About the company
At Databricks, we are passionate about enabling data teams to solve the world's toughest problems — from making the next mode of transportation a reality to accelerating the development of medical breakthroughs. We do this by building and running the world's best Data Intelligence Platform so our customers can use deep data insights to improve their business.
Responsibilities
- Evaluate ML and LLM approaches for CustomerLake's personalization use cases, push the models and algorithms forward, and continuously improve quality over time.

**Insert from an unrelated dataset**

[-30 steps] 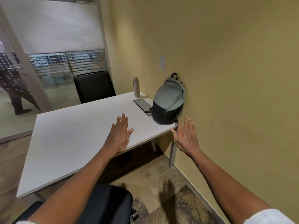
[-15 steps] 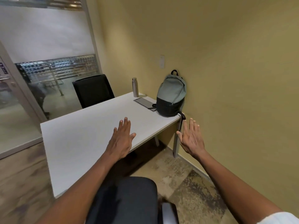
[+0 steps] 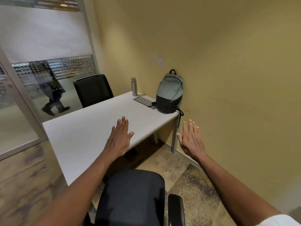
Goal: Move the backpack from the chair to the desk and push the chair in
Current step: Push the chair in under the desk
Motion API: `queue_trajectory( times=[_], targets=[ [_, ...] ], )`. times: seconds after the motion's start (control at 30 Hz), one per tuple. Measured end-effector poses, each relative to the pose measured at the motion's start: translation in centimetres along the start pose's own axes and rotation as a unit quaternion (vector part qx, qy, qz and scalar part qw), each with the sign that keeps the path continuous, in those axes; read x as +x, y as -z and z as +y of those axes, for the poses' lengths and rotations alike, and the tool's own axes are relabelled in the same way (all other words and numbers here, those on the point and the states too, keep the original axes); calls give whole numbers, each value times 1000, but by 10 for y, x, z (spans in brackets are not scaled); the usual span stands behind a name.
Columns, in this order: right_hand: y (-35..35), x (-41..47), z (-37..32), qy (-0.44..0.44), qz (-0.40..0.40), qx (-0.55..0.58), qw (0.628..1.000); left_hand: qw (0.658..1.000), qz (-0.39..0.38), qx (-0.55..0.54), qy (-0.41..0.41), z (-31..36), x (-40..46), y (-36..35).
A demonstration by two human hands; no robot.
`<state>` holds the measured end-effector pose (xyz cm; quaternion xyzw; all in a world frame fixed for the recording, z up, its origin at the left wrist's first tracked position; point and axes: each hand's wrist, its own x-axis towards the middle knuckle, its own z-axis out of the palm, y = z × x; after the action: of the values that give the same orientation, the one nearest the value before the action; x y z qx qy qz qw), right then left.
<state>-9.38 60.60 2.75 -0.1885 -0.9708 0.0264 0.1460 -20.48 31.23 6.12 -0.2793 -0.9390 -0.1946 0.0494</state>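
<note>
The grey-green and black backpack (image 3: 170, 92) stands upright on the far right corner of the white desk (image 3: 91, 132), leaning against the yellow wall. A strap hangs over the desk's edge. The black office chair (image 3: 133, 196) sits below me, its seat pulled out from the desk's near edge, one armrest at its right. My left hand (image 3: 119, 137) hovers flat and open above the desk's near edge. My right hand (image 3: 190, 138) is held open in the air beyond the desk's right corner, holding nothing.
A steel bottle (image 3: 134, 86) and a dark tablet (image 3: 144, 101) lie on the desk next to the backpack. A second black chair (image 3: 92, 89) stands behind the desk. A glass partition (image 3: 24, 88) is on the left, with a person (image 3: 52, 93) walking behind it.
My view has drawn back from the desk, so the chair's seat and armrest now show below me. Both hands stay open and empty. The person behind the glass has walked on.
</note>
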Motion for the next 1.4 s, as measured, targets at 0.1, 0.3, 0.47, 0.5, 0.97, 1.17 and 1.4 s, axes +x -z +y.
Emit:
queue_trajectory(
  times=[0.1, 0.3, 0.47, 0.5, 0.97, 1.17, 1.4],
  targets=[
    [3, -7, -8, 9, -3, -5, 1000, 1000, 10, -3, -3, 0, -11, 5],
    [12, -41, -37, 6, -4, -2, 1000, 1000, -1, -10, -20, -6, -35, 11],
    [25, -84, -72, -14, 10, -16, 1000, 998, -19, -35, -57, -22, -58, 15],
    [26, -94, -80, -21, 14, -19, 999, 997, -26, -38, -66, -28, -65, 16],
    [27, -243, -194, -59, -18, -11, 998, 984, -108, -51, -130, -103, -180, 8],
    [38, -272, -218, -48, -23, 1, 999, 985, -106, -48, -128, -122, -214, 12],
    [38, -317, -244, -5, -66, 54, 996, 985, -133, -21, -104, -137, -269, 26]
  ],
)
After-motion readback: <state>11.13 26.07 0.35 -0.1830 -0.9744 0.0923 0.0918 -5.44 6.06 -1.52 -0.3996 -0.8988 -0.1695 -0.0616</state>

- Go deep on how models behave in production: inspect individual traces, understand how the models reason, and tune and improve from there.
- Build the platform and evaluation framework that let CustomerLake customers optimize for real business value such as purchases, retention, and product usage, not vanity metrics like email opens and clicks.
- Push the team toward new directions and novel methods worth tackling, not just optimizing what already exists.
- Partner closely with product management, engineering, and design to turn ambiguous customer problems into scalable, trustworthy solutions.
- Set the technical foundation and best practices for our ML/AI personalization work as we grow this into several roles across our products over the next 1-2 years.
Requirements
- 10+ years of engineering experience, with a strong foundation across the full loop of shipping and improving ML/AI products.
- Hands-on experience building and evaluating ML models and/or LLM systems for real product or business use cases.
- Experience with personalization based on customer behavior (ideal) or transactions (acceptable), such as recommendations, targeting, churn, or lifetime-value modeling.
- Proficiency in Python and modern ML frameworks (e.g., PyTorch), with hands-on experience in model evaluation and monitoring AI quality in production.
- Familiarity with LLMs and generative AI, including techniques like retrieval-augmented generation (RAG), prompt design, fine-tuning, and evaluation.
- A demonstrated product mindset, with the ability to translate ambiguous customer problems into scrappy MVPs and iterate quickly based on data and user feedback.
- High ownership and bias for action in 0-to-1 environments: comfortable making pragmatic trade-offs, operating with incomplete information, and driving projects from idea through launch and adoption.